◆ **Exercise description**: Once you find the line containing "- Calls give" in the data below, copy it and each following line exactly, up to and including the line containing "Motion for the", and nothing else.
Provided information START
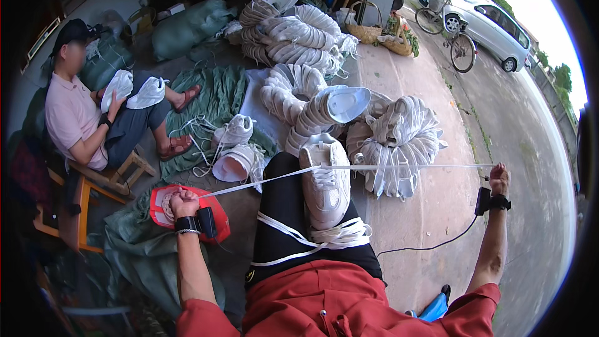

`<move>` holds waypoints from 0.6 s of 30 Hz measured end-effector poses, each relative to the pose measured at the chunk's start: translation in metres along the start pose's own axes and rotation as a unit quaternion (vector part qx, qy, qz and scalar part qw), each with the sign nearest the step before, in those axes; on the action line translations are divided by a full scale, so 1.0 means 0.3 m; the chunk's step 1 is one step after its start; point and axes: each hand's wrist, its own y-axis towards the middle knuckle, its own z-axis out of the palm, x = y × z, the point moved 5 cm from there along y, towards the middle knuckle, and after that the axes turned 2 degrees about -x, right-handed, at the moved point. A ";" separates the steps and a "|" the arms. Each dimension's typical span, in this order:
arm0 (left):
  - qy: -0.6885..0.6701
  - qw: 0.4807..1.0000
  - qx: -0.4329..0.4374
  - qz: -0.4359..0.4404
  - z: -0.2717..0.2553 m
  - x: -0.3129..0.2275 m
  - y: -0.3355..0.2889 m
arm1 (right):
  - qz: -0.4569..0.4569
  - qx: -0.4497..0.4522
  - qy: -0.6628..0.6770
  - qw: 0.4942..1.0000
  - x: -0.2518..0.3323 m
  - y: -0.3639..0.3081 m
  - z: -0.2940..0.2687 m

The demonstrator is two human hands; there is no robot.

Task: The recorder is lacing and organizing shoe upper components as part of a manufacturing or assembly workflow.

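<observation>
shoelace [374, 167] stretches taut, my left hand [185, 203] and right hand [499, 179] clenched on it; my lap [272, 212] props the sneaker [327, 198], probably for steadiness.

I read clean white on the lace [349, 167] and the loose laces [340, 235], with a creamier off-white on the sneaker [325, 200]. Nearest my camera, I get a deep red shirt [299, 306], black trousers [274, 203], black wristbands [500, 203] and bright red plastic [223, 209]. The bundled shoe uppers [399, 140] run from white to greyish cream, and the tarp [215, 90] is dark green. I see a pale pink polo shirt [67, 112], a black cap [72, 37] and reddish-brown sandals [176, 145]; the van [499, 22] looks silver.
</observation>
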 end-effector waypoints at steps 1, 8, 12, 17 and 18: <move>0.002 1.000 -0.003 0.031 -0.021 -0.014 0.008 | 0.003 -0.059 -0.017 0.998 -0.023 -0.022 -0.069; 0.016 0.996 -0.057 0.061 -0.310 -0.330 0.136 | 0.277 0.007 -0.267 0.923 -0.524 -0.333 0.198; -0.004 0.983 -0.140 0.117 -0.456 -0.425 0.111 | 0.276 0.151 -0.378 0.871 -0.739 -0.595 0.682; -0.009 0.971 -0.189 0.144 -0.640 -0.465 0.122 | 0.301 0.308 -0.254 0.866 -0.936 -0.808 1.115; 0.023 0.962 -0.208 0.174 -0.654 -0.460 0.109 | 0.305 0.317 -0.256 0.861 -0.957 -0.832 1.162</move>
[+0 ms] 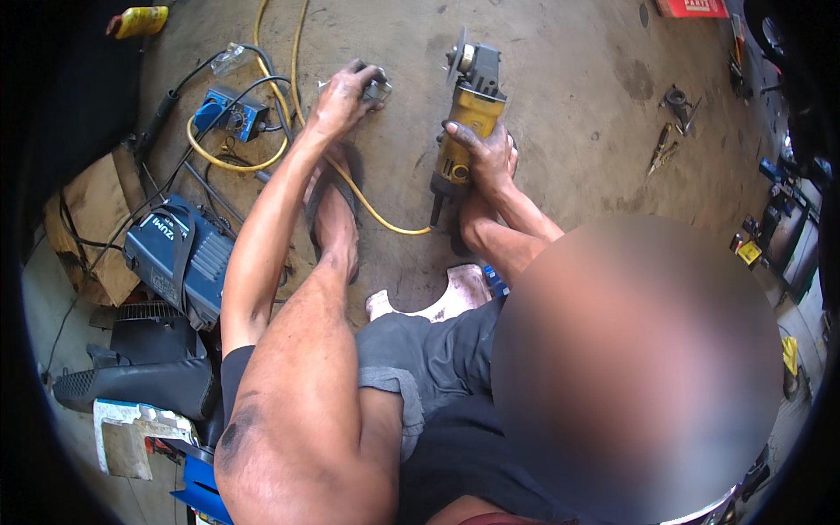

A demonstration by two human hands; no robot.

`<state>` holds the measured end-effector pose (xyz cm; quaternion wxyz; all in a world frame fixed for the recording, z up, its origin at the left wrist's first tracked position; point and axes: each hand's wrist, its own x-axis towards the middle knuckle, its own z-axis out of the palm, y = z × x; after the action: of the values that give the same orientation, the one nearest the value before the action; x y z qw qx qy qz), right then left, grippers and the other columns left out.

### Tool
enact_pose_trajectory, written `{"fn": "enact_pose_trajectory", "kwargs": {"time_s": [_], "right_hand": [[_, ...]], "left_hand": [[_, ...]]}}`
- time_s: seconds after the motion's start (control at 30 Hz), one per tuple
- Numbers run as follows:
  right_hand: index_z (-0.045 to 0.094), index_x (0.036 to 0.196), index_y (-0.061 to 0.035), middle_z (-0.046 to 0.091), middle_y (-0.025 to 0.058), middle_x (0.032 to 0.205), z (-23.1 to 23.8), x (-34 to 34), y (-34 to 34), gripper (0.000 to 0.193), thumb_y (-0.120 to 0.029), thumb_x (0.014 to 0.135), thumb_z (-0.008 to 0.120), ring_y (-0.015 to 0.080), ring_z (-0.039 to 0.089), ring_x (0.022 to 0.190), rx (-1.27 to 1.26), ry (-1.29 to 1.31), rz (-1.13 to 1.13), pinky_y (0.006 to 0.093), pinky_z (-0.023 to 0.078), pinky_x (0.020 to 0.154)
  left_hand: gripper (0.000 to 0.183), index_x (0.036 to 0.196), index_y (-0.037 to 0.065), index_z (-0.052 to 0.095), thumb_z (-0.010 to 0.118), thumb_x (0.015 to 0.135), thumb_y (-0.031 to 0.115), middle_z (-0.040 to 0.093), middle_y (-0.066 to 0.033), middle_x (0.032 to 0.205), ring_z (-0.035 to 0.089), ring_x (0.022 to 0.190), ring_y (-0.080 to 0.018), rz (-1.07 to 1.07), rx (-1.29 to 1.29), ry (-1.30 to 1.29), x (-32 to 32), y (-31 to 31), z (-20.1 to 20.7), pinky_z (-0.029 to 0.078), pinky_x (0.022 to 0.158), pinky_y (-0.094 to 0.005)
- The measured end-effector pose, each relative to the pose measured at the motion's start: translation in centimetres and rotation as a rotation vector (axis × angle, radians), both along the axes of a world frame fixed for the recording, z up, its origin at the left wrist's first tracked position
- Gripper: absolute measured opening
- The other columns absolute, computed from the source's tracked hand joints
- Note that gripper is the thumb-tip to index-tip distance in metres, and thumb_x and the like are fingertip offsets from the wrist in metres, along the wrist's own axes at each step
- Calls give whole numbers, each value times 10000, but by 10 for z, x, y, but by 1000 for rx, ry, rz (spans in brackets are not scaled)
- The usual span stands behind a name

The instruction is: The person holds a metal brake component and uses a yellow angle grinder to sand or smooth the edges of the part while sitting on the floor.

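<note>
My right hand [492, 156] is wrapped round the yellow body of an angle grinder [479, 99]. The grinder stands head-up, its disc [457, 58] on the left side of the grey head, and a yellow cord [376, 213] leaves its lower end. Out to the left, just above my foot, my left hand [343, 101] is closed on a small greyish metal piece [378, 90]. Fingers cover much of that piece, so its exact kind does not show. A gap of bare floor separates the piece from the disc.
Left of me lie a blue control box [236, 112] with tangled cables, a dark blue machine [175, 249] and a yellow bottle [140, 22]. Pliers [663, 149] rest on the floor at right. A pale low stool [442, 302] is under me. A blurred disc hides the lower right.
</note>
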<state>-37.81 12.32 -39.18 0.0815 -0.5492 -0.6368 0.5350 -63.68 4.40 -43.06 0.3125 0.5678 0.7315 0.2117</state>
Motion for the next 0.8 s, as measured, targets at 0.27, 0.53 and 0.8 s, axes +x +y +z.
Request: {"fn": "enact_pose_trajectory", "kwargs": {"time_s": [0.27,0.53,0.8], "right_hand": [[690,1041,-40,734,84,884,13,-2,4,583,-536,744,763,209,704,831,-10,-37,68,352,534,797],[678,1034,-31,722,73,877,-5,3,-3,525,-467,763,785,176,688,791,-53,70,1,336,542,752],[645,1053,-25,712,77,875,2,-2,-1,480,-387,777,797,177,690,780,-68,93,-31,324,552,729]], "left_hand": [[244,970,21,680,768,803,175,685,-176,897,674,809,-347,212,19,-50,-5,3,-11,523,724,-417],[223,987,-16,654,664,917,196,701,-189,923,685,809,-325,169,108,-178,52,-27,11,535,733,-407],[705,1365,-26,372,732,802,199,595,-175,1214,570,1144,-249,164,-532,-1173,114,-61,30,435,1020,-383]]}}
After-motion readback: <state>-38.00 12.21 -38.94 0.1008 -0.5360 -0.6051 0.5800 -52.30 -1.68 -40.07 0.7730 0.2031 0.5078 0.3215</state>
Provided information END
◆ **Expected answer**:
- Calls give whole numbers, each value times 10000, but by 10 for z, x, y, but by 1000 for rx, ry, rz (spans in brackets are not scaled)
- The usual span stands behind a name

The instruction is: The person holds a metal brake component and uses a yellow angle grinder to sand or smooth the edges of the part while sitting on the floor.

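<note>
My right hand [492, 156] is wrapped round the yellow body of an angle grinder [479, 99]. The grinder stands head-up, its disc [457, 58] on the left side of the grey head, and a yellow cord [376, 213] leaves its lower end. Out to the left, just above my foot, my left hand [343, 101] is closed on a small greyish metal piece [378, 90]. Fingers cover much of that piece, so its exact kind does not show. A gap of bare floor separates the piece from the disc.
Left of me lie a blue control box [236, 112] with tangled cables, a dark blue machine [175, 249] and a yellow bottle [140, 22]. Pliers [663, 149] rest on the floor at right. A pale low stool [442, 302] is under me. A blurred disc hides the lower right.
</note>
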<state>-37.81 12.32 -39.18 0.0815 -0.5492 -0.6368 0.5350 -63.68 4.40 -43.06 0.3125 0.5678 0.7315 0.2117</state>
Motion for the next 0.8 s, as measured, targets at 0.27, 0.53 and 0.8 s, axes +x +y +z.

There is no more to this output.